PROVIDED MATERIAL
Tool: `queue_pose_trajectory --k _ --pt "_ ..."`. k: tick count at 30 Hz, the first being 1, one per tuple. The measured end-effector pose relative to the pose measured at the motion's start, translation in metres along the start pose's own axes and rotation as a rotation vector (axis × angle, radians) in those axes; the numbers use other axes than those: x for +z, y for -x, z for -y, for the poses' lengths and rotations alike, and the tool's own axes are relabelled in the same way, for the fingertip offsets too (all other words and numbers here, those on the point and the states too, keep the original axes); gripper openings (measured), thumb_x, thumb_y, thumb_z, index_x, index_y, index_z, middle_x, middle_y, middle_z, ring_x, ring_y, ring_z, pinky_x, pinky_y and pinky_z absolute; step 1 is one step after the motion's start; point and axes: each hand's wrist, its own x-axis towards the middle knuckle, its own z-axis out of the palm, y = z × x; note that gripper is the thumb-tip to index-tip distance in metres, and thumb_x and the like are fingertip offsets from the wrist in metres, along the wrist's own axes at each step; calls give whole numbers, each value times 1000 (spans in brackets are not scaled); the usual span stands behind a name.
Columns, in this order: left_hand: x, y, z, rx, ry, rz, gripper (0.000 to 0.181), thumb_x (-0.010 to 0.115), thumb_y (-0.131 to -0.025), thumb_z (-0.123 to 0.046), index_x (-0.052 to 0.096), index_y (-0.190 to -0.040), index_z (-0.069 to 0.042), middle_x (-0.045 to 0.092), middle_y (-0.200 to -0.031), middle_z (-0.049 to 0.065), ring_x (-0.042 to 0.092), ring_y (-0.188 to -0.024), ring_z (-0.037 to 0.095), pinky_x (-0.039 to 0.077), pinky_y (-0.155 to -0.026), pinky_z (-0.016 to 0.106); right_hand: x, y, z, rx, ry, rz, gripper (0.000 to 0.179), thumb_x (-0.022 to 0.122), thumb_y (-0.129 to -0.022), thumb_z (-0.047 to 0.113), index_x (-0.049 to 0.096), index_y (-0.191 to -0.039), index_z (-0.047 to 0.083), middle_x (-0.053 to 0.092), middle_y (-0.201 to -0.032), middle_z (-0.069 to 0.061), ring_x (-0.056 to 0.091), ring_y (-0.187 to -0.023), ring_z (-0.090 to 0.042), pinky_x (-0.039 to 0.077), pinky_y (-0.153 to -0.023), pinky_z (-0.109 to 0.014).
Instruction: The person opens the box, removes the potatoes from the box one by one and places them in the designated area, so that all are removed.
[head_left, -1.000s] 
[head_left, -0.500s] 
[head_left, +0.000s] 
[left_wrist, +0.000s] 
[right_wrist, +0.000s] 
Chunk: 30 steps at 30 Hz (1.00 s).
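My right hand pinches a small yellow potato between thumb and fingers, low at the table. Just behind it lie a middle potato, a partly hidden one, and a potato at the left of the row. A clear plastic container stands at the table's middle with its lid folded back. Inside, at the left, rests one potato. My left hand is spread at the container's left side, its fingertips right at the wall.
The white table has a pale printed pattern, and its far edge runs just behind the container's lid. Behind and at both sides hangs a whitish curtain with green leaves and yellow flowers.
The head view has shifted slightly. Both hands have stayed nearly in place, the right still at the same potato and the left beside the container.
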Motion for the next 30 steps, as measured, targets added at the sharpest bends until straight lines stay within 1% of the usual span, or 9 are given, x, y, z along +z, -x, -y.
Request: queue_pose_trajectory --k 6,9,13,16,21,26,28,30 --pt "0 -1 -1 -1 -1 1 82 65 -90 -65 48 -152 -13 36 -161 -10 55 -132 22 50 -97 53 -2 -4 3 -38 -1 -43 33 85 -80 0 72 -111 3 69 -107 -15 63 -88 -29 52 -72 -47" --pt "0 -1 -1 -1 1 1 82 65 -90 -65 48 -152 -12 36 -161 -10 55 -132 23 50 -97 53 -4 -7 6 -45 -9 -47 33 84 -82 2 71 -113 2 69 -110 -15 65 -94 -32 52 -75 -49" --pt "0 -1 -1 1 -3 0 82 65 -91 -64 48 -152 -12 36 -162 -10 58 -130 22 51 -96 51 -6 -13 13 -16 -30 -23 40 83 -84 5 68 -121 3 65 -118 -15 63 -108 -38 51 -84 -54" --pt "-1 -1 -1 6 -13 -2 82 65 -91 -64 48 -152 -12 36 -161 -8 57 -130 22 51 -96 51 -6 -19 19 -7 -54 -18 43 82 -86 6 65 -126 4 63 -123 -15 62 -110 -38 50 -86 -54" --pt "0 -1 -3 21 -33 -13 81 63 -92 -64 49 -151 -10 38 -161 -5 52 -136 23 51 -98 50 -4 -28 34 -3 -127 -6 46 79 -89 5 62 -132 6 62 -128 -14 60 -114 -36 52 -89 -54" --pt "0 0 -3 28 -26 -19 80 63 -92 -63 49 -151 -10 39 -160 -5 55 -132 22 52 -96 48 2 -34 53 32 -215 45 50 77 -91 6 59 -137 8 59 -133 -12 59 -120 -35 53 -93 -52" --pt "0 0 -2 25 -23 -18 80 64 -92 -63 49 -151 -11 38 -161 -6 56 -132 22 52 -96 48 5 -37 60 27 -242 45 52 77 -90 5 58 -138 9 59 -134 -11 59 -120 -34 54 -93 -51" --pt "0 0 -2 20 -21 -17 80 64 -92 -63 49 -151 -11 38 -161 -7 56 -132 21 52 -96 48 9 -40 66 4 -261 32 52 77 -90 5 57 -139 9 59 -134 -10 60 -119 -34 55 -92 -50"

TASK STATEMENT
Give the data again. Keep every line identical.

EXERCISE RESULT
Tool: `queue_pose_trajectory --k _ --pt "_ ..."`. k: tick count at 30 Hz, the first being 1, one per tuple. The measured end-effector pose relative to the pose measured at the motion's start, translation in metres along the start pose's own axes and rotation as a rotation vector (axis × angle, radians) in those axes; the numbers use other axes than those: x for +z, y for -x, z for -y, for the poses' lengths and rotations alike, and the tool's own axes are relabelled in the same way, for the fingertip offsets too (all other words and numbers here, those on the point and the states too, keep the original axes); gripper openings (measured), thumb_x, thumb_y, thumb_z, index_x, index_y, index_z, middle_x, middle_y, middle_z, ring_x, ring_y, ring_z, pinky_x, pinky_y and pinky_z absolute; step 1 is one step after the motion's start; point and axes: each hand's wrist, its own x-axis towards the middle knuckle, its own z-axis out of the palm, y = z × x; note that gripper is the thumb-tip to index-tip distance in metres, and thumb_x and the like are fingertip offsets from the wrist in metres, along the wrist's own axes at each step; calls give whole numbers, each value times 1000 (spans in brackets are not scaled); the usual span stands behind a name.
Columns, in this order: left_hand: x, y, z, rx, ry, rz, gripper (0.000 to 0.181), thumb_x (-0.010 to 0.115), thumb_y (-0.131 to -0.025), thumb_z (-0.123 to 0.046), index_x (-0.052 to 0.096), index_y (-0.190 to -0.040), index_z (-0.069 to 0.042), middle_x (-0.045 to 0.092), middle_y (-0.200 to -0.031), middle_z (-0.049 to 0.065), ring_x (-0.042 to 0.092), ring_y (-0.188 to -0.024), ring_z (-0.037 to 0.095), pinky_x (-0.039 to 0.077), pinky_y (-0.155 to -0.026), pinky_z (-0.016 to 0.106); right_hand: x, y, z, rx, ry, rz, gripper (0.000 to 0.179), thumb_x (-0.022 to 0.122), thumb_y (-0.129 to -0.022), thumb_z (-0.047 to 0.113), index_x (-0.049 to 0.096), index_y (-0.191 to -0.039), index_z (-0.047 to 0.083), middle_x (-0.053 to 0.092), middle_y (-0.201 to -0.032), middle_z (-0.069 to 0.061), ring_x (-0.056 to 0.091), ring_y (-0.187 to -0.023), ring_z (-0.090 to 0.042), pinky_x (-0.039 to 0.077), pinky_y (-0.153 to -0.023), pinky_z (-0.109 to 0.014).
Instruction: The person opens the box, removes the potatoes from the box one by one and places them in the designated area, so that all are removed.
[head_left, -1.000s] 
[head_left, -0.500s] 
[head_left, +0.000s] 
[left_wrist, +0.000s] 
[right_wrist, +0.000s] 
Chunk: 30 steps at 30 Hz (1.00 s).
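My right hand pinches a small yellow potato between thumb and fingers, low at the table. Just behind it lie a middle potato, a partly hidden one, and a potato at the left of the row. A clear plastic container stands at the table's middle with its lid folded back. Inside, at the left, rests one potato. My left hand is spread at the container's left side, its fingertips right at the wall.
The white table has a pale printed pattern, and its far edge runs just behind the container's lid. Behind and at both sides hangs a whitish curtain with green leaves and yellow flowers.
The head view has shifted slightly. Both hands have stayed nearly in place, the right still at the same potato and the left beside the container.
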Motion for the next 30 steps, as measured, targets added at the sharpest bends until straight lines stay within 1% of the usual span, or 9 are given, x, y, z along +z, -x, -y.
Request: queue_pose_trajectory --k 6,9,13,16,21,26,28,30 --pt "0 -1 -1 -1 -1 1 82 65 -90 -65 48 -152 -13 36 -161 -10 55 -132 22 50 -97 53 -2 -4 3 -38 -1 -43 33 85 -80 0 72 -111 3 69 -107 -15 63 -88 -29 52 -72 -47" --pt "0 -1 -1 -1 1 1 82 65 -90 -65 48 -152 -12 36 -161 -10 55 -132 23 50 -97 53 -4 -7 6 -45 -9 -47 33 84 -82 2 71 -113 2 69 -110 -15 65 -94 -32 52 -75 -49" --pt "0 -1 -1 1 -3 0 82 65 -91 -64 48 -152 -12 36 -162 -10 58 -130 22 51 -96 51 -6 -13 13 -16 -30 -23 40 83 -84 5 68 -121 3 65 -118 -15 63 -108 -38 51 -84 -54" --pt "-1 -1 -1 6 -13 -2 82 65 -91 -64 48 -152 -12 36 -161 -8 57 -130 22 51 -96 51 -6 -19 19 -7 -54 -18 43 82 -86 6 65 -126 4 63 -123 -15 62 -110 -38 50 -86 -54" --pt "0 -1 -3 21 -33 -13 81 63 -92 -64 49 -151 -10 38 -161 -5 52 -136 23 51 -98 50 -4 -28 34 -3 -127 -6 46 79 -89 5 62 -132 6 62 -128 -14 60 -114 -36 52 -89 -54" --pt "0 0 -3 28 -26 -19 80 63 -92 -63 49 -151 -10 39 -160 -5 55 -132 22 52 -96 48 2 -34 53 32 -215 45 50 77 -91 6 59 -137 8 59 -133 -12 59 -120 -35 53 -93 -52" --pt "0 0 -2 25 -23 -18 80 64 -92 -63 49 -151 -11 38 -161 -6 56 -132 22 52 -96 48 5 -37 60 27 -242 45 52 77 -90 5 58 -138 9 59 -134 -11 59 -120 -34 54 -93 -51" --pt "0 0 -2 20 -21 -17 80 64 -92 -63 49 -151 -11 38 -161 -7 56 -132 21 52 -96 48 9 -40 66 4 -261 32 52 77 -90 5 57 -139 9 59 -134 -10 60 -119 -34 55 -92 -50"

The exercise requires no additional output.